Of all the lines in the records below, copy only those that contain the string "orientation".

(Beginning of DATA FOR THE TASK)

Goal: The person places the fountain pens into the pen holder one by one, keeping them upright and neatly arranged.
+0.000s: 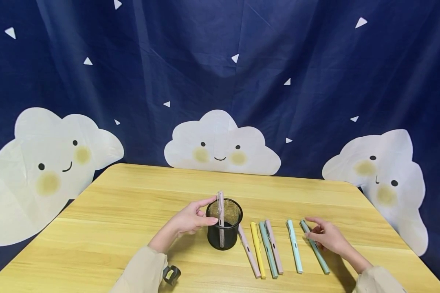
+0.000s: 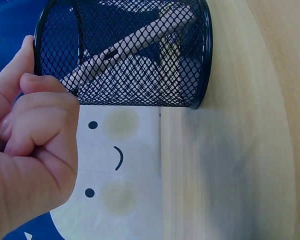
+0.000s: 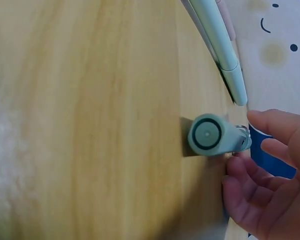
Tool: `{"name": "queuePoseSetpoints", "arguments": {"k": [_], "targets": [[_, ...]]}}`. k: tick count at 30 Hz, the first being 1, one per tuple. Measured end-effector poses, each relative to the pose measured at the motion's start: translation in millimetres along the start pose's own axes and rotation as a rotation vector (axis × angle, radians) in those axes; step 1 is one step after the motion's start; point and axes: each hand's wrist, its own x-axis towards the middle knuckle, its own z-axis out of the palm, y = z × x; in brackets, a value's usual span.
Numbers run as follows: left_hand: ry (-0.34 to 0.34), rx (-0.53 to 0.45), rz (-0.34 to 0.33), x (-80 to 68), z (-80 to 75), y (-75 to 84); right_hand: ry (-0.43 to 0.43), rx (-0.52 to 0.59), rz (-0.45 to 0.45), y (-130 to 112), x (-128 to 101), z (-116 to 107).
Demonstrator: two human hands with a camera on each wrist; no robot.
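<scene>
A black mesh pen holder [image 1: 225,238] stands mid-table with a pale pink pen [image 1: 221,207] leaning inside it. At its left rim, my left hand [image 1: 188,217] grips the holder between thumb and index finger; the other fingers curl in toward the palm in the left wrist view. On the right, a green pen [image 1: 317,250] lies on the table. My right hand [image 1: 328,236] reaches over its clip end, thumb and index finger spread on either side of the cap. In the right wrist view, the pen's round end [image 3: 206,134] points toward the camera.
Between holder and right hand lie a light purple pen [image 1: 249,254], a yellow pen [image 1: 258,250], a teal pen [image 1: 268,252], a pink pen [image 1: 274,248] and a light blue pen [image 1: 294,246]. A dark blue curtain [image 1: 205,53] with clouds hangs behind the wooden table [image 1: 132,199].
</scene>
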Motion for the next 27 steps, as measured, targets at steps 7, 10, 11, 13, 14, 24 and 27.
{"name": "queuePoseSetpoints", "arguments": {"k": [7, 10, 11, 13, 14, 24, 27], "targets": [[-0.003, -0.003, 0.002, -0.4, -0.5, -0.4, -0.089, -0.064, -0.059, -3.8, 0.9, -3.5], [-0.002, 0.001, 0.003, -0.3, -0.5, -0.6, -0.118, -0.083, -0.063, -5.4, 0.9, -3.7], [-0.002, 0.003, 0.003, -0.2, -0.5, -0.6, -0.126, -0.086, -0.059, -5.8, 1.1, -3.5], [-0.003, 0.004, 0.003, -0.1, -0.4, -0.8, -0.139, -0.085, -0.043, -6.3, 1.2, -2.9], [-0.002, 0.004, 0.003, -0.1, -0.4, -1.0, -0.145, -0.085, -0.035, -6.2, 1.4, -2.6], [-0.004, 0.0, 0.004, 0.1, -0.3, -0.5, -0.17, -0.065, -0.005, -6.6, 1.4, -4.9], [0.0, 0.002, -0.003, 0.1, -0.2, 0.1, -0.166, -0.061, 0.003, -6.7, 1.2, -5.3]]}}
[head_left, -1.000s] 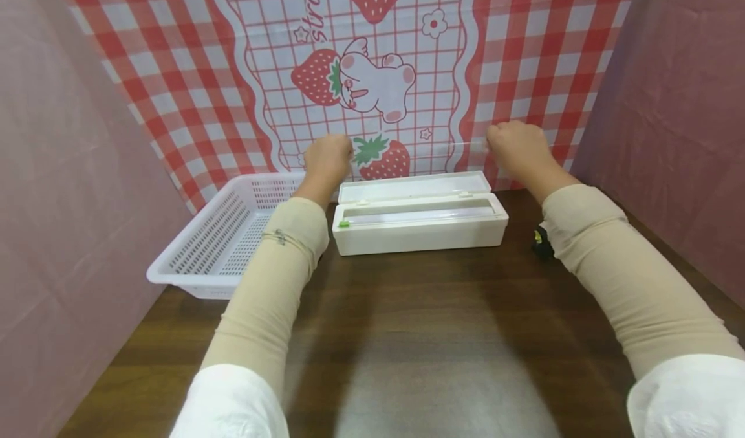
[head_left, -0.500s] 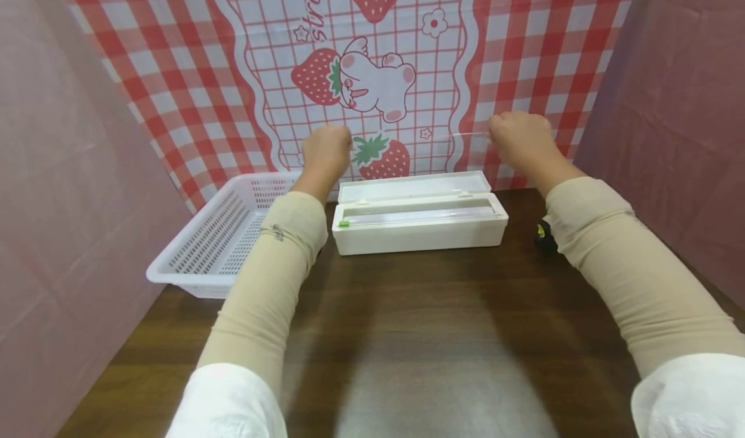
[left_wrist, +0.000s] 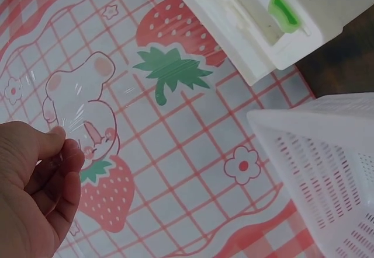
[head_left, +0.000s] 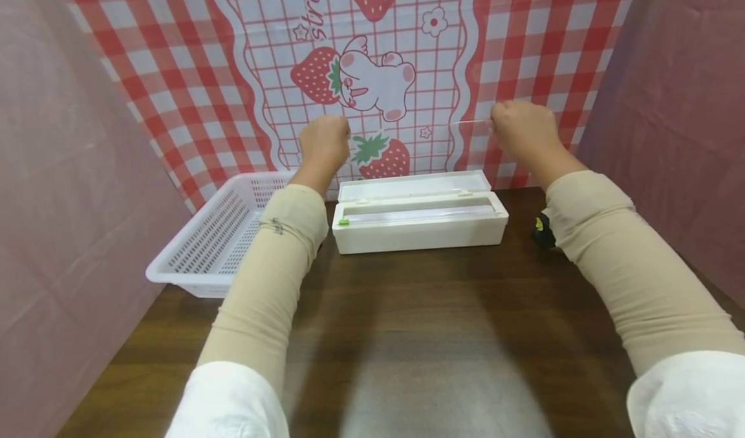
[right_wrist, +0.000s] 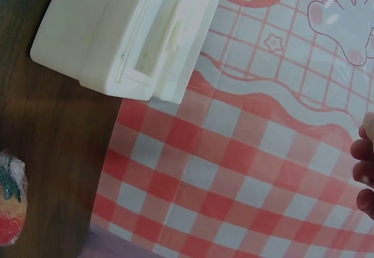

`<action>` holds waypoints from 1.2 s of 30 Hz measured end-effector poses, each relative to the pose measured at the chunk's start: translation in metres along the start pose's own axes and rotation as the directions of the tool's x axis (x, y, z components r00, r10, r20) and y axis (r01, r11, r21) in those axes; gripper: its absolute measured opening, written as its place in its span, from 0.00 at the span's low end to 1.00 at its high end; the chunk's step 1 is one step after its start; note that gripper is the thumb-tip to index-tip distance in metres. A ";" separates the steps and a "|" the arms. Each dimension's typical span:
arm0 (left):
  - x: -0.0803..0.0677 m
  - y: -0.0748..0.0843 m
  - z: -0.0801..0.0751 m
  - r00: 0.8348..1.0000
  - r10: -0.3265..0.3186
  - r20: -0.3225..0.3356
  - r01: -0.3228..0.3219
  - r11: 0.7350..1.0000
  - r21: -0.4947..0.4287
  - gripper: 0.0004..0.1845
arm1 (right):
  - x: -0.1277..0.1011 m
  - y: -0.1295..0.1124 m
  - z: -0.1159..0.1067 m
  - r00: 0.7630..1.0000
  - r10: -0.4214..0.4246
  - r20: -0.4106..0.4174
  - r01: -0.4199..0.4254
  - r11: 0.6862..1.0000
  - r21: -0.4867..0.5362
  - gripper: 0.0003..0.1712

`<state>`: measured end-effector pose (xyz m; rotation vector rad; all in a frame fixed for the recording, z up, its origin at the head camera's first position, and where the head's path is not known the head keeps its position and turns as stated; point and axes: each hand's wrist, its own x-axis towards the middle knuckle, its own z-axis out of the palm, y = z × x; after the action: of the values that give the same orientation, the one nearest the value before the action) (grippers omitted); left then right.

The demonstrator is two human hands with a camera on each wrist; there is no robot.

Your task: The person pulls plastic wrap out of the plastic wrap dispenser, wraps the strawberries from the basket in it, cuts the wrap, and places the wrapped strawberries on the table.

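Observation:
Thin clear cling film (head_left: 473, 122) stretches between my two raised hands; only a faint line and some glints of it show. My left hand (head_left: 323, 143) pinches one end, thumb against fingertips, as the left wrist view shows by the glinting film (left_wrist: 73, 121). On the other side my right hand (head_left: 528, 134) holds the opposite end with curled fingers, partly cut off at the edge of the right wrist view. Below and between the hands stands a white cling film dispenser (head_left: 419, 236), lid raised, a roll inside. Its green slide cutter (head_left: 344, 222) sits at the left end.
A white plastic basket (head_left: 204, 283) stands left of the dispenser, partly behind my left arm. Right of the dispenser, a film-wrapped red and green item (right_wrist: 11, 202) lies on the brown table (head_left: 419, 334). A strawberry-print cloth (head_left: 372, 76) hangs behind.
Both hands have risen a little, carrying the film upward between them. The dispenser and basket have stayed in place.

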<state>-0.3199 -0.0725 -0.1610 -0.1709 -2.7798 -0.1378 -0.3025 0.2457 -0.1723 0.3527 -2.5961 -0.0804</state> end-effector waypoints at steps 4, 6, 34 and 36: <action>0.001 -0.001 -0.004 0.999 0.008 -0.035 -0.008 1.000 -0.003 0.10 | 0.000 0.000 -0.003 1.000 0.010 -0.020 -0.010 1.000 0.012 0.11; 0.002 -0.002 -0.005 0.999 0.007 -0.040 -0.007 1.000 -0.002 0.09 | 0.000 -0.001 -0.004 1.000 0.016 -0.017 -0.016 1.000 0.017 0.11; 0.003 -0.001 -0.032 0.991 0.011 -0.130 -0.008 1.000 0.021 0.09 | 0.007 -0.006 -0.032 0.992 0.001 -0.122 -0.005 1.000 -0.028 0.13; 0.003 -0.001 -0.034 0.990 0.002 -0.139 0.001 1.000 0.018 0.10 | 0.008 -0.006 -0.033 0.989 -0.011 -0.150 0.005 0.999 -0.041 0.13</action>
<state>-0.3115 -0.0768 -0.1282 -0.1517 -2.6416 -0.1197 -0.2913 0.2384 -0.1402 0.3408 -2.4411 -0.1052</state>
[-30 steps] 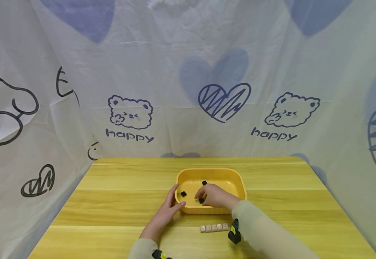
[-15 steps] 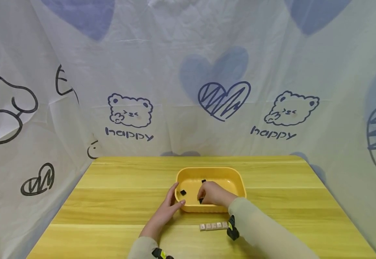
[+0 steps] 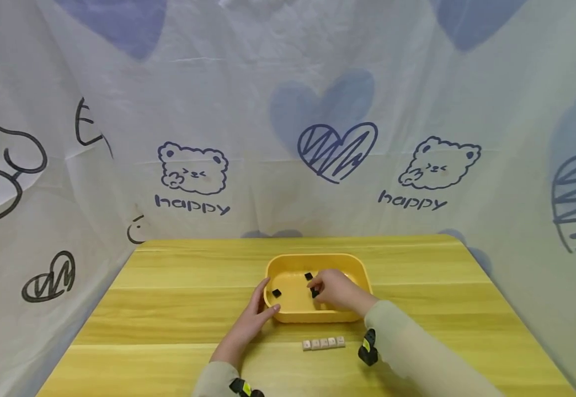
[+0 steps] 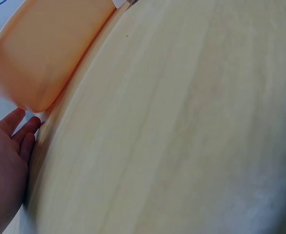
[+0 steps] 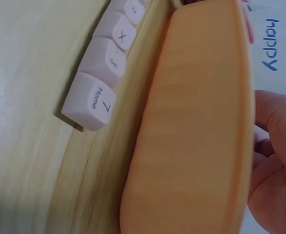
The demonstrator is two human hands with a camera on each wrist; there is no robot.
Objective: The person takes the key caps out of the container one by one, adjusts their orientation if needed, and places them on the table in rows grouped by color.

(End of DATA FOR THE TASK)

(PROBLEM SOLUTION)
`<state>`: measured end-effector pose (xyz m; rotation vector rad; all in a frame fixed for the recording, z up, its origin at the head camera's first position, and where the head's path is not known the head keeps its position and turns as stated; point and axes: each hand's wrist, its own x-axis towards the middle knuckle, its own z-axis out of the palm, y = z × x; after the action: of the values that give the same orientation, the one nearest the value before the action) (grippers omitted); left then right.
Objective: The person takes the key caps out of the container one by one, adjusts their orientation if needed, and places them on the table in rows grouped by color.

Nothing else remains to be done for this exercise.